Sutoro Eko mengatakan, setiap pengetahuan-teori, yang mengkonstruksi realitas dan kemudian menjualnya, mengandung politik, kekuasaan, dan kepentingan. Ketika orang sibuk bicara tentang pembangunan, governance, perubahan iklim, SDGs Desa, smart village, desa inklusif, dan lain-lain, kita bisa bertanya dengan politik pengetahuan: siapa sebenarnya yang bpaling berkepentingan dengan barang-barang itu; dan untuk siapa merk-merk dagang itu?

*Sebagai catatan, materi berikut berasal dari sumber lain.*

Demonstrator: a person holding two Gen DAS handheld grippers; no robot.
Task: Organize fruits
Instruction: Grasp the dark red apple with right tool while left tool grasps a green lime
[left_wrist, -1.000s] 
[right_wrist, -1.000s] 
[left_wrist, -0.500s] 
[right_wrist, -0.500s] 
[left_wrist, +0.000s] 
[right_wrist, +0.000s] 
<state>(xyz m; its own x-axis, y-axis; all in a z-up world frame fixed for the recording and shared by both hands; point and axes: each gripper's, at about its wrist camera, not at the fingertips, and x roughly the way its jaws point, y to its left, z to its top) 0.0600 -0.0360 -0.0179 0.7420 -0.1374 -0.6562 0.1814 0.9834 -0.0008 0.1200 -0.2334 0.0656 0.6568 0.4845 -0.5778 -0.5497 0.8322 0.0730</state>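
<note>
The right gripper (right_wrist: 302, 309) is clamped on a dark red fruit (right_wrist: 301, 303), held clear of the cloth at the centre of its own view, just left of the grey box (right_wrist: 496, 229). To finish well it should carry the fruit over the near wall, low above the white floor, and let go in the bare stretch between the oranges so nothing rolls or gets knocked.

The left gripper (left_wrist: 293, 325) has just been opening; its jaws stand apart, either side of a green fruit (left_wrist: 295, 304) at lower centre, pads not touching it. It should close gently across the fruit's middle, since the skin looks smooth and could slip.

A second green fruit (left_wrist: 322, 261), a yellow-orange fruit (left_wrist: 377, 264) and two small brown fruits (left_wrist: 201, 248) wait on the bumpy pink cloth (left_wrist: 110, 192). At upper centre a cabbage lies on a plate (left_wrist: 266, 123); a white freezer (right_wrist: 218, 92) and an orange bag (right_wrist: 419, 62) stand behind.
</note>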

Karena itu, Ketua APMD selalu mengingatkan kepada banyak orang, termasuk kepada warga komunitas Sekolah Tinggi, untuk tidak mudah silau dan tergiur dengan teori-teori resep atau berbagai merk dagang yang diusung oleh kaum neomodernis. Kita harus memandang secara kritis terhadap politik pengetahuan mereka, sebagaimana Sutoro Eko selalu kritis terhadap teori pembangunan dan teori governance.

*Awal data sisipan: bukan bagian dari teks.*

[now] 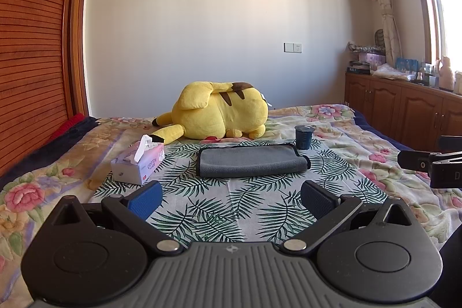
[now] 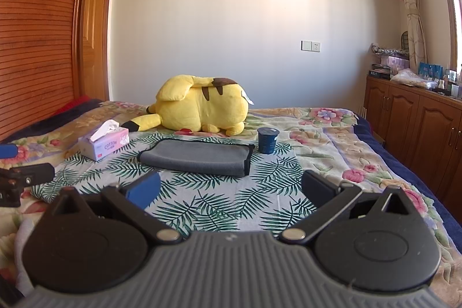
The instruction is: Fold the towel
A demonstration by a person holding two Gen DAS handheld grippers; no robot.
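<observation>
A grey towel (image 1: 251, 162) with a dark edge lies folded into a flat rectangle on a palm-leaf cloth (image 1: 231, 209) on the bed; it also shows in the right wrist view (image 2: 199, 157). My left gripper (image 1: 231, 199) is open and empty, held a little short of the towel. My right gripper (image 2: 229, 189) is open and empty too, also short of the towel. Part of the right gripper shows at the right edge of the left view (image 1: 433, 163), and part of the left gripper at the left edge of the right view (image 2: 23, 178).
A tissue box (image 1: 138, 163) stands left of the towel, a dark blue cup (image 1: 303, 137) right behind it, and a yellow plush toy (image 1: 219, 114) behind. A wooden headboard (image 1: 31, 48) stands at left; wooden cabinets (image 1: 404, 111) stand at right.
</observation>
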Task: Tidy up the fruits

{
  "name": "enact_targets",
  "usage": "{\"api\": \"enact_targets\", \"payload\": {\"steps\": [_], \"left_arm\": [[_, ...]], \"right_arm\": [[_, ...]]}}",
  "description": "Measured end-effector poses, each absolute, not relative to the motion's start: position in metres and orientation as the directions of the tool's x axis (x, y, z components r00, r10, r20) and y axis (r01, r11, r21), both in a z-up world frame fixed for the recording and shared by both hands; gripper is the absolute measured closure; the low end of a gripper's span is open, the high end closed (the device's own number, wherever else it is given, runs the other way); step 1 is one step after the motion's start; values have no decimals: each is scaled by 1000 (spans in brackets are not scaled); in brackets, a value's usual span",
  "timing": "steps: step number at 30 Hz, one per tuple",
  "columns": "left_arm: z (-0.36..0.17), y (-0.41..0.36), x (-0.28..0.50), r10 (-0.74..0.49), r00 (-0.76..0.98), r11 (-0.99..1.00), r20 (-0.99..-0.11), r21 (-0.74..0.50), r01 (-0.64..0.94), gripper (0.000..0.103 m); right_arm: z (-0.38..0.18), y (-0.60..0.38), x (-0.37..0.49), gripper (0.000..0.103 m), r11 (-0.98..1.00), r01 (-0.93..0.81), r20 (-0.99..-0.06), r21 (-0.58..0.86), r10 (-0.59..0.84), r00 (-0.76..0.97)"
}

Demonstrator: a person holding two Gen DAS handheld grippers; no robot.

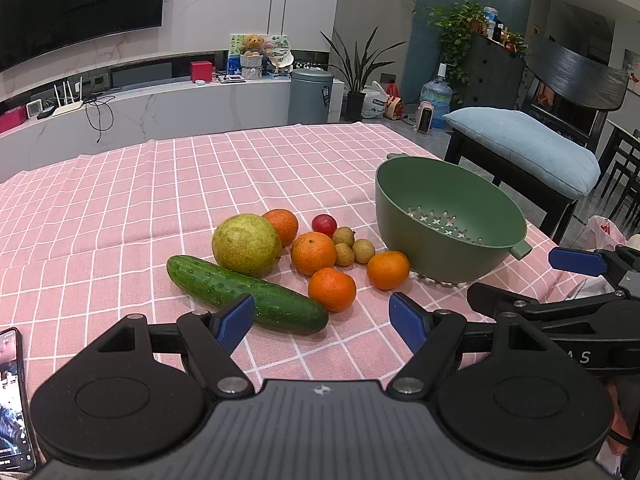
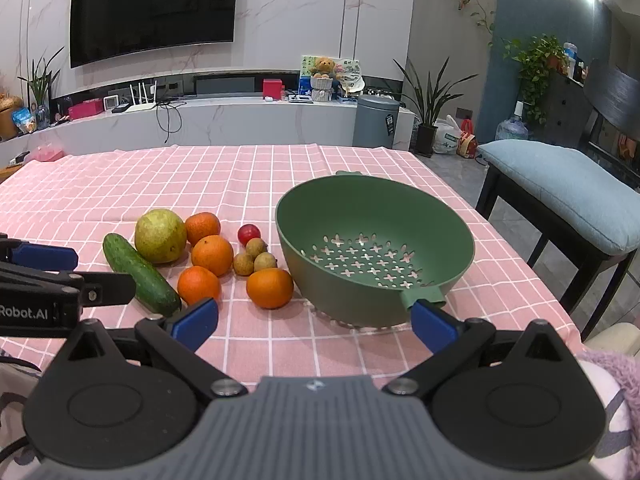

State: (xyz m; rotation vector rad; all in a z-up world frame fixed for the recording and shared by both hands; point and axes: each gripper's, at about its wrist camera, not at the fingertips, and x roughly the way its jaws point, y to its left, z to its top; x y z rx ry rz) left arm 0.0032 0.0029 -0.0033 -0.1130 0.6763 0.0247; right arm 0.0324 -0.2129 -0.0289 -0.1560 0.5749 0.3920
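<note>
Cucumber (image 1: 246, 294): just ahead of my left tongs (image 1: 322, 322), jaws wide; firm, bumpy, take mid-length.
Colander (image 2: 374, 248): empty, ahead of my right tongs (image 2: 314, 322), jaws wide.
Mandarins (image 1: 332, 289): between them; soft, squeeze gently.

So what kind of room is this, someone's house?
Most likely a home living and dining room: a wall television over a long marble-look counter, houseplants, and a table under a pink checked tablecloth.

Pink tablecloth (image 2: 248, 176) w/ white grid lines. Green strainer bowl (image 2: 360, 216), dark green cucumber (image 2: 140, 274), yellow-green pear (image 2: 160, 235), four orange tangerines, red tomato (image 2: 249, 234).
</note>
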Motion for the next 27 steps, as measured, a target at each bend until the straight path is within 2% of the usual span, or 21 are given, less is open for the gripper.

Pada saat Ketua APMD memandang ktitis terhadap pembangunan, bukan berarti dirinya anti Pembangunan Sosial, sebuah program studi yang dimiliki oleh Sekolah Tinggi. Tetapi sungguh tidak menarik ketika Sutoro Eko gencar mengritik SDGs Desa, sementara komunitas Pembangunan Sosial justru menari di panggung SDGs Desa.

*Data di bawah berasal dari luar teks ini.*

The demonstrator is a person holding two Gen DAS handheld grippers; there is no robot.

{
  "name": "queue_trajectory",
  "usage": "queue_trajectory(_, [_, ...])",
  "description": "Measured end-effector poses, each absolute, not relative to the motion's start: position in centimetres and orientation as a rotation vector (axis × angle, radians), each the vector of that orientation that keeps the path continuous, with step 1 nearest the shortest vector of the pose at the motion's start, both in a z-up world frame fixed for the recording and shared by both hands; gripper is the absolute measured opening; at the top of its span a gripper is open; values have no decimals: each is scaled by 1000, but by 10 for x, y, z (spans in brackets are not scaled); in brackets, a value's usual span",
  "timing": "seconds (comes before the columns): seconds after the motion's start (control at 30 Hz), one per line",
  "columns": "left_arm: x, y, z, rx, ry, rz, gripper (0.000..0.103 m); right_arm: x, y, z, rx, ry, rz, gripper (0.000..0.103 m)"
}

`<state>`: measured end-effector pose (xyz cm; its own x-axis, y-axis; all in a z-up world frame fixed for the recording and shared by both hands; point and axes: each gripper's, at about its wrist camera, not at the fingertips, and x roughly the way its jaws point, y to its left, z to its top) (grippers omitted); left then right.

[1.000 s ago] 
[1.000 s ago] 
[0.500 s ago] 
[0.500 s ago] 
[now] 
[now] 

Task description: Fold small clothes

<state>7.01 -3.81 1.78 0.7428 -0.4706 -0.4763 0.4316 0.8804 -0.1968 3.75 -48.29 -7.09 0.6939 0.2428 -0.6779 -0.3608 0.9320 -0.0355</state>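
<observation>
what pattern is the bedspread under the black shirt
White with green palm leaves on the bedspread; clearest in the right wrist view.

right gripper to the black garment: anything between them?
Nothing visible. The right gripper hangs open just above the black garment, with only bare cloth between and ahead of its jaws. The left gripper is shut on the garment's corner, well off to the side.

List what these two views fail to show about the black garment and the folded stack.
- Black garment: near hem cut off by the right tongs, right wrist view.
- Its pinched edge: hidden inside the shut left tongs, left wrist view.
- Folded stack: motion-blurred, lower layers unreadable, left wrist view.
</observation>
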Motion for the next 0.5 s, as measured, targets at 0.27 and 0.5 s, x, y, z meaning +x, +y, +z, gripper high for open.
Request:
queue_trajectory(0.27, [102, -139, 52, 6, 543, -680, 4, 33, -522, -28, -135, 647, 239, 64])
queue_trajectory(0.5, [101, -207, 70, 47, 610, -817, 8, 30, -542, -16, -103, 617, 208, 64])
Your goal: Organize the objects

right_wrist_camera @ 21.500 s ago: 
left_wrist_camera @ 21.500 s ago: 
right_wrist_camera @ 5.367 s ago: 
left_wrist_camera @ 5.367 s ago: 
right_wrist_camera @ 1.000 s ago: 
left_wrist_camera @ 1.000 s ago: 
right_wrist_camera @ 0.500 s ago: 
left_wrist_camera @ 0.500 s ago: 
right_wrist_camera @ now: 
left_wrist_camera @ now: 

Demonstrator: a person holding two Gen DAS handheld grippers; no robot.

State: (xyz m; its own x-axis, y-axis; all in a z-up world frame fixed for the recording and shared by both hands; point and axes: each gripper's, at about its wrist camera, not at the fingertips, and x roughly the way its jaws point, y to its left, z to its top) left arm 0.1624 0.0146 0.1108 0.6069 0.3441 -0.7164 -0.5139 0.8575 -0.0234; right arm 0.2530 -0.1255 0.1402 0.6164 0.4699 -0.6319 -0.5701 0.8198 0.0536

Terhadap Ilmu Pemerintahan, Ketua APMD menyatakan Ilmu Pemerintahan terjebak menjadi Ilmu Perkantoran. Berkat pembangunan, pemerintahan berwajah pembangunan (developmental government) lebih menonjolk ketimbang pemerintahan rakyat (people government). Ketika governance menghiasi Ilmu Pemerintahan, juga disibukkan bicara tentang governance for development. Karena itu Sutoro Eko bersama Prodi Pemerintahan merayakan Mazhab Timoho, yang tidak percaya pada keyakinan from government to governance dan governing without government, mainkan menghadirkan keyakinan bringing government back in, government making, dan citizen making yang relevan dengan kehendak konstitusi.

Terkait Prodi Ilmu Komunikasi Sutoro Eko menggarisbawahi, Prodi IK tidak keliru mengambil posisi-platform “komunikasi pemberdayaan”, untuk membuat sesuatu yang berbeda secara khas (not different but distinction), ketika bersanding-bersaing dengan sejumlah 400-an Prodi IK di perguruan tinggi lain. Tetapi Prodi IK Sekolah Tinggi tidak boleh latah mengusung pemberdayaan yang sudah salah kaprah sebagai sekadar project making di ranah pemerintahan dan pembangunan di Indonesia.

Ilmu adalah jiwa-raga Sekolah Tinggi. Sekolah Tinggi hadir karena mengemban mandat keilmuan Tridarma sarat dengan ilmu. Karena nitu,  mahasiswa datang dari seluruh penjuru negeri ke Kampus Timoho bermaksus “menuntut ilmu”, bertujuan “menjadi orang”. Dosen dan mahasiswa berinteraksi dalam kuliah melakoni proses belajar-mengajar, mencurahkan tenaga dan waktu untuk mempelajari dan menghafal beragam teori sebagai inti ilmu, Namun harus diakui bahwa Sekolah Tinggi, seperti perguruan tinggi pada umumnya, lebih banyak terjebak pada proseduralisme akademik ketimbang realisme dan idealisme ilmu.

Karena itu Sutoro Eko selalu hadir bicara ilmu, memupuk tradisi kelilmuan, membuka ruang-ruang dialektika, seraya mengutamakan realisme-idealisme ilmu untuk menembus hegemoni proseduralisme akademik. Selain melakoni berbagai diskusi keilmuan, momentum penting di tahun 2021 adalah peninjauan kembali kurikulum 2021.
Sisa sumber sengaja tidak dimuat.